If formal conceptualisation is available, the diagrams can be automatically generated from the formal representations, for example, ontologies, using existing tools.
Naming Convention
Some people say names in source code do not matter. Others say any naming convention is good as long as it is used consistently in all code. I disagree with these two extremes and recommend a formalised naming here, https://sourceforge.net/p/meloproject/wiki/formalised_naming_conventions/.
Because software development is a kind of meditation, ugly naming can disturb this process. However, when refactoring a code with a different naming style, it is not practical to rename everything. It is enough to rename just relevant objects. So, in this case, it is nothing wrong to have codes with mixed naming styles.
Change Commits
Atomic Commits. Any commit to a version control repository should be atomic, i.e. minimal while still being internally consistent. For example, when formatting code indentation, commit just this and nothing else. Following this rule facilitates code reviews and learning from colleagues.
Frequent Commits. Push any commit to a repository as soon as possible. This rule makes actions transparent to colleagues and reduces the probability of commit conflicts.
Egoless Programming
In my practice, I saw and refactored some implementations which I call a computer hooliganism, for example, a cryptic code without a single comment, a code with misleading comments, etc. Some authors of such code even argued that they do a right thing.
Any software developer should prioritise common convenience of colleagues and users over personal preferences. The term “egoless programming” was coined in the classical book: Gerald M. Weinberg, The Psychology of Computer Programming, 1971.
Cloud Platforms
Cloud computing is not standardised yet. Three cloud platforms dominate on the market: Amazon Web Services (AWS), Azure and Google Cloud Platform (GCP).
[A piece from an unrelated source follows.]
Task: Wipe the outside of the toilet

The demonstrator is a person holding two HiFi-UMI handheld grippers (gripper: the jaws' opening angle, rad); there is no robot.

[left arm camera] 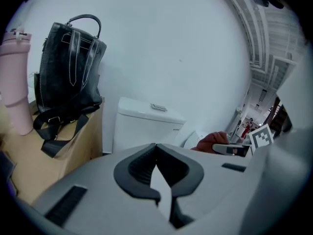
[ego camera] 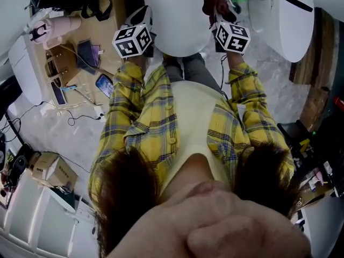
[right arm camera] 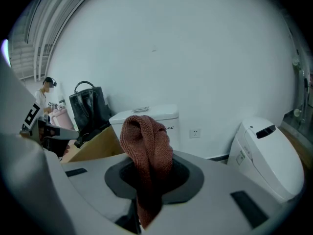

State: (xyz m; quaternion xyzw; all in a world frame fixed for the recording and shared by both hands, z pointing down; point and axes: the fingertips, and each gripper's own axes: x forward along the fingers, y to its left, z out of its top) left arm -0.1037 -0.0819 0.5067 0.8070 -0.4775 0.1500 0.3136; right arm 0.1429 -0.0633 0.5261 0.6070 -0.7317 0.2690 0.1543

They do not support cross-platform interoperability and are not interested in such features because each platform targets domination on the market.
That is why extra care is needed when selecting a cloud platform – porting a cloud application to another platform can be a big challenge. This problem will become more serious in the future, as applications migrate to the cloud rapidly and cloud standardisation goes very slowly.
Application Interoperability
Cross-application interoperability is desperately needed and poses a big problem. The semantic web technology may help, but it needs integration into mainstream software development.